*Activity:*
Pull out every line below containing the word "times".

[Stored data]
-----

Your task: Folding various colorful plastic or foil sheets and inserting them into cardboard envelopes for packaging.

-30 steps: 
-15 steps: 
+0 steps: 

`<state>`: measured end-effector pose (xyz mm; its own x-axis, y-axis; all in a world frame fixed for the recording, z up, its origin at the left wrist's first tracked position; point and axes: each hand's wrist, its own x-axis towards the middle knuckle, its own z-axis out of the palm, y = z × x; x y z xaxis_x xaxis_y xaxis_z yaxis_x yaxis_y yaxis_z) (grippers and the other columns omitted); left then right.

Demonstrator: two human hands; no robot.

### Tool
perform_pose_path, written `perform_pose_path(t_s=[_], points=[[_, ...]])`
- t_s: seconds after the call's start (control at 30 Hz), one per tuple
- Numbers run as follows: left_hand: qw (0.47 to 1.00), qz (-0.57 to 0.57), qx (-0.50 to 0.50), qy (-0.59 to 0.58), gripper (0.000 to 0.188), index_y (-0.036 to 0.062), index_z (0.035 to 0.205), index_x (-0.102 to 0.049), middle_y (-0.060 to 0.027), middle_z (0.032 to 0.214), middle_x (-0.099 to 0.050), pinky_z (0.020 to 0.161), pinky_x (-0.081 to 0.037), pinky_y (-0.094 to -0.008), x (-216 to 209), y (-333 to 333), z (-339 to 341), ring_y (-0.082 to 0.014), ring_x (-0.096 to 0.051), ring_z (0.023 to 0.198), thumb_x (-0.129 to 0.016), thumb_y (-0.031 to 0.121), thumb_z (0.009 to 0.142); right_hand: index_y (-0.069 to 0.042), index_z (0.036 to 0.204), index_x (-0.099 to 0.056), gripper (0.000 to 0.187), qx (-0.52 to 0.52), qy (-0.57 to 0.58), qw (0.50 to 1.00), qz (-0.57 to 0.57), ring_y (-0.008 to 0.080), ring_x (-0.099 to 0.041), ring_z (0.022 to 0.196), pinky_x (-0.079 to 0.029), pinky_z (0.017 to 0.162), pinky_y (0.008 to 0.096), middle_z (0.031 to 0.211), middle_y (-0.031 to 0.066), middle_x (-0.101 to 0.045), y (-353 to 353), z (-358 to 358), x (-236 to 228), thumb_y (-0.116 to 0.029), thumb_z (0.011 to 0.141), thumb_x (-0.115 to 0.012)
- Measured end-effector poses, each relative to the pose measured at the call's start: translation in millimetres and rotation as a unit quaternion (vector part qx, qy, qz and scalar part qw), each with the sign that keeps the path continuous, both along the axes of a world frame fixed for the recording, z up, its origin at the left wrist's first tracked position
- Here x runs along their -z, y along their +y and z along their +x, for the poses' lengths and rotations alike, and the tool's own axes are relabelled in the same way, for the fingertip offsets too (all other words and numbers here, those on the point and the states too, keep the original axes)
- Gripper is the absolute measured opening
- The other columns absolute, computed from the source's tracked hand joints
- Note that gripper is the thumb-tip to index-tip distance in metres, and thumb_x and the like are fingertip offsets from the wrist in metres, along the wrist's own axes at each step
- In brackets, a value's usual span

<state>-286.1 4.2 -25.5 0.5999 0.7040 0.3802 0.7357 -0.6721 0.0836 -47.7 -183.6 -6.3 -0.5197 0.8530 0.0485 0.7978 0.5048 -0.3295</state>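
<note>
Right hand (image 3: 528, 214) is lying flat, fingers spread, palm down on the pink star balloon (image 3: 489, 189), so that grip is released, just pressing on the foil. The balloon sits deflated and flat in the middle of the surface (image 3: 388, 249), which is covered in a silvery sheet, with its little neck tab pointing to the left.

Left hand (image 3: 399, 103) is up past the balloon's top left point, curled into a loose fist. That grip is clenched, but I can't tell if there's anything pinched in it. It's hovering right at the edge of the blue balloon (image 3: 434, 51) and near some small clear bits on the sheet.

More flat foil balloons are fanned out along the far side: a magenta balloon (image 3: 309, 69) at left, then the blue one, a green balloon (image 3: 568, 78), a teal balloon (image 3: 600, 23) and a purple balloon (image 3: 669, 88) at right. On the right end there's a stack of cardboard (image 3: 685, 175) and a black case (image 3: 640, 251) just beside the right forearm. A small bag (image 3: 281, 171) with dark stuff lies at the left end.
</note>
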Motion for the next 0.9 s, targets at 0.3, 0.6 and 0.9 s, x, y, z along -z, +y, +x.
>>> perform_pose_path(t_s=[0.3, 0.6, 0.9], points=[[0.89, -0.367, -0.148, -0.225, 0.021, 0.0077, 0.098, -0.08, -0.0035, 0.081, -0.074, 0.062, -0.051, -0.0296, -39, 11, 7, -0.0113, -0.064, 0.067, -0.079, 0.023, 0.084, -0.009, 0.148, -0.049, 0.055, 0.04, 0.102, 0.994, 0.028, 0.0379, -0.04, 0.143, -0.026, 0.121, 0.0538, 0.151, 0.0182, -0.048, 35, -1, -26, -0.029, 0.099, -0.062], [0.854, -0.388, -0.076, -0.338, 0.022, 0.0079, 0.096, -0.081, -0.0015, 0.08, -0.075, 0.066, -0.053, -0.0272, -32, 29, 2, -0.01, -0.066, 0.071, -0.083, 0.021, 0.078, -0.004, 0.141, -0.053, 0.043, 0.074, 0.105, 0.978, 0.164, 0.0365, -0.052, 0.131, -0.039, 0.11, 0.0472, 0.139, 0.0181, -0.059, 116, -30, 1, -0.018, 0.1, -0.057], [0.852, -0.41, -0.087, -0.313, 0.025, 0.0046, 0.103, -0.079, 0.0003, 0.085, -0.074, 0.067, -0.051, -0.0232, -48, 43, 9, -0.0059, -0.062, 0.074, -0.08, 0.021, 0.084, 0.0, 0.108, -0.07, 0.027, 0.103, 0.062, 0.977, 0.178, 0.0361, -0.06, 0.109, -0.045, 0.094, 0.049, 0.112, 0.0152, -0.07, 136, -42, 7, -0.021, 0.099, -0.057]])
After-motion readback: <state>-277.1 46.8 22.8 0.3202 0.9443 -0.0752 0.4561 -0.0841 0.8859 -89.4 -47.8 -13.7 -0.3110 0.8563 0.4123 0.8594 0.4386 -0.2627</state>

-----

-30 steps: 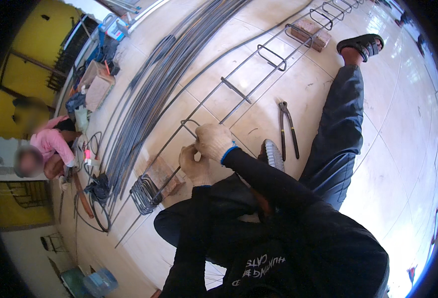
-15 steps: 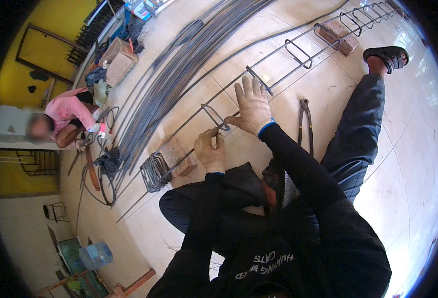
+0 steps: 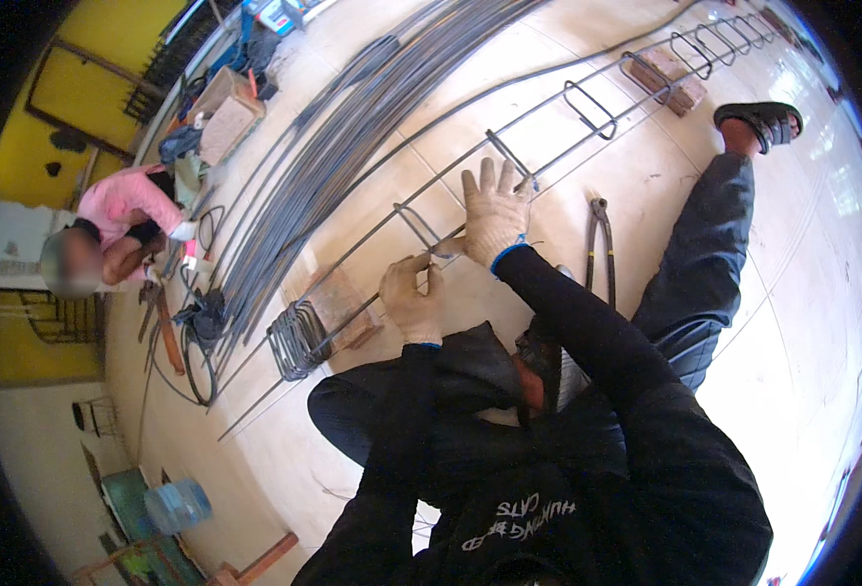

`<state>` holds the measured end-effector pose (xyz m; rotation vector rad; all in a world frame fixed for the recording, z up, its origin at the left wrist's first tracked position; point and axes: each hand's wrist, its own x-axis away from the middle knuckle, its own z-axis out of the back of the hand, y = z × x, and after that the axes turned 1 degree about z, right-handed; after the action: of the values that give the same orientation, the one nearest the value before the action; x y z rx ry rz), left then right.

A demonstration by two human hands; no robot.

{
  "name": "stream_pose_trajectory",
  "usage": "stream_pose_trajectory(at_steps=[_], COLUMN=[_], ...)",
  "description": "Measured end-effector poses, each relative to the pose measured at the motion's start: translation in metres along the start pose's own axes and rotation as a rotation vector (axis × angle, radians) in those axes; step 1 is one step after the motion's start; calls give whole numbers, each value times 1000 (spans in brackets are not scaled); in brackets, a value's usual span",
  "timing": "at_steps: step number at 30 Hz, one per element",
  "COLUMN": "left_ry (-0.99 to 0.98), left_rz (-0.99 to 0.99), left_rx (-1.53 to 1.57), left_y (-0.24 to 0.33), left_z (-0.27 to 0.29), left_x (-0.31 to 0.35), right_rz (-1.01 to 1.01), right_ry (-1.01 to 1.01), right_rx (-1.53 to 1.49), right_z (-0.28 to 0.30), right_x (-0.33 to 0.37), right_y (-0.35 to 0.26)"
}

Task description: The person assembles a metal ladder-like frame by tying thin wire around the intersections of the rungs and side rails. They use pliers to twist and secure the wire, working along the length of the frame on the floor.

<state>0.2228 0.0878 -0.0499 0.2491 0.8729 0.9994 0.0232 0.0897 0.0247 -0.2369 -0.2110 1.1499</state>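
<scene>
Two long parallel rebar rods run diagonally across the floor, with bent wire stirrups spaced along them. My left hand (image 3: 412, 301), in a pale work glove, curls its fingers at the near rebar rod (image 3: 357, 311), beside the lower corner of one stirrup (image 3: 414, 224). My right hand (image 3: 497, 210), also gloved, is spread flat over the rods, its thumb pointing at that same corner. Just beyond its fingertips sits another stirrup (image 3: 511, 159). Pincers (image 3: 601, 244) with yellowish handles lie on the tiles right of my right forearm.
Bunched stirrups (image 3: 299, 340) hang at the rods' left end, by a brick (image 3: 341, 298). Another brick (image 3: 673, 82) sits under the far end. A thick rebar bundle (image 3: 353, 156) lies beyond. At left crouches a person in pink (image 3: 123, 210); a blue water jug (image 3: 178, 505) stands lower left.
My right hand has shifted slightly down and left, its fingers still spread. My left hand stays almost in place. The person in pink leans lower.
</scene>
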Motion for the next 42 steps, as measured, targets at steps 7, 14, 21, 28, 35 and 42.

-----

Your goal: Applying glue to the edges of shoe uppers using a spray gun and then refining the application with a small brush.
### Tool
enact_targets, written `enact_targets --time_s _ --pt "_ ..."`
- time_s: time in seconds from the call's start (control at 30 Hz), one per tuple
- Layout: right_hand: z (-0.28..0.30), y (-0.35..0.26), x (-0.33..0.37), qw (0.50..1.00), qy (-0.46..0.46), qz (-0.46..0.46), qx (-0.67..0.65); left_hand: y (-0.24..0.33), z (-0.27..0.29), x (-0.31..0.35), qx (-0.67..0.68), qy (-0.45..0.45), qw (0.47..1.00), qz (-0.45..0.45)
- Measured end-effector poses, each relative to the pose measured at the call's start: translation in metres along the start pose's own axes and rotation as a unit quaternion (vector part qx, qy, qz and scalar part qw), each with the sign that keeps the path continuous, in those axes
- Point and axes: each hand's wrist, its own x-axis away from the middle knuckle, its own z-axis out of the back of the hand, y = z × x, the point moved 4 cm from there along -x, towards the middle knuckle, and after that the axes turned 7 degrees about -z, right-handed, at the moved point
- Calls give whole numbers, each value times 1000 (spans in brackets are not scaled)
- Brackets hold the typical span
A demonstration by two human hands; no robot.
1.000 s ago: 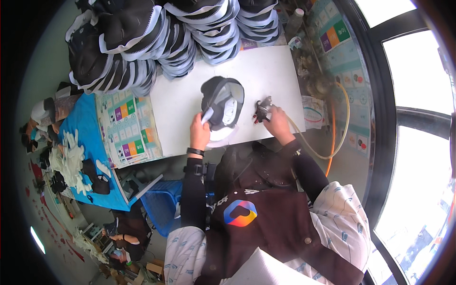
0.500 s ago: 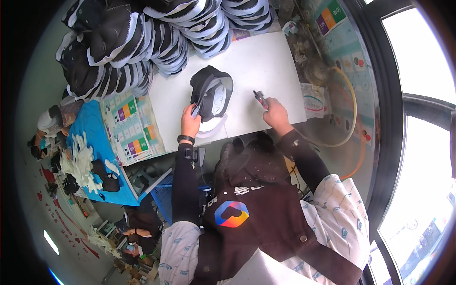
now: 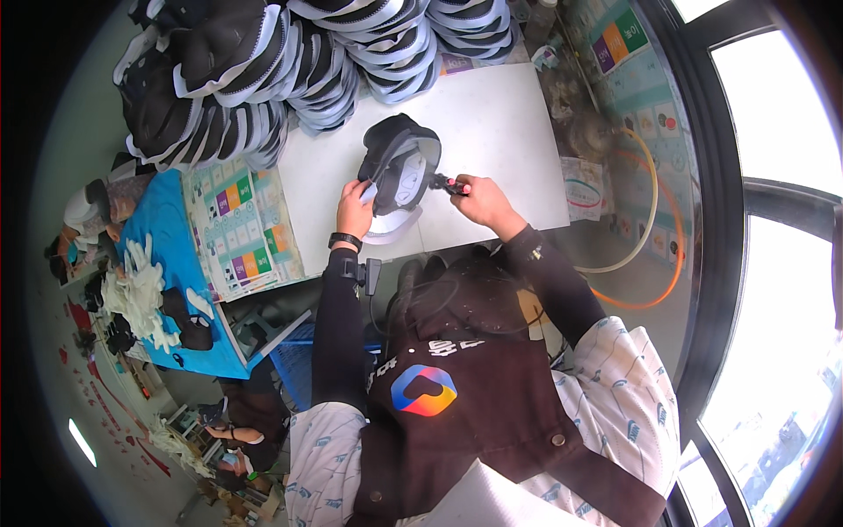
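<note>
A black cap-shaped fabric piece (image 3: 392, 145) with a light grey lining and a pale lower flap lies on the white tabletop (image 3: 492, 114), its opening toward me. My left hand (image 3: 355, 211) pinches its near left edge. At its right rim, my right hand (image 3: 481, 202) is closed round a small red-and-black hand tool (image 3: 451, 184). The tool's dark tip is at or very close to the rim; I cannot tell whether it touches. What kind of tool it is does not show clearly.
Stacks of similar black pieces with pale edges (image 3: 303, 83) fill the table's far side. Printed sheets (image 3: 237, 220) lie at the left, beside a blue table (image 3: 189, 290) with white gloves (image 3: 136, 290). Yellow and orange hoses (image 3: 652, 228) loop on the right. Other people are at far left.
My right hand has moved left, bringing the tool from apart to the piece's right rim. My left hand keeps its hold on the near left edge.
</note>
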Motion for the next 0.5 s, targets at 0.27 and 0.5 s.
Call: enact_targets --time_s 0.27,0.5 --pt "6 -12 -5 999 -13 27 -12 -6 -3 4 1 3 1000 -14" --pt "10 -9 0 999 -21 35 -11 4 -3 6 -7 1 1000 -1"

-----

*Response box:*
  "description": "Measured end-effector poses, each relative to the pose measured at the motion's start: translation in metres along the start pose's own axes and rotation as a rotation vector (axis × angle, radians) in those axes; step 1 is one step after the motion's start; calls give whole numbers, each value times 1000 (spans in brackets are not scaled); in brackets, a value's usual span",
- Calls give whole numbers, each value times 1000 (spans in brackets are not scaled)

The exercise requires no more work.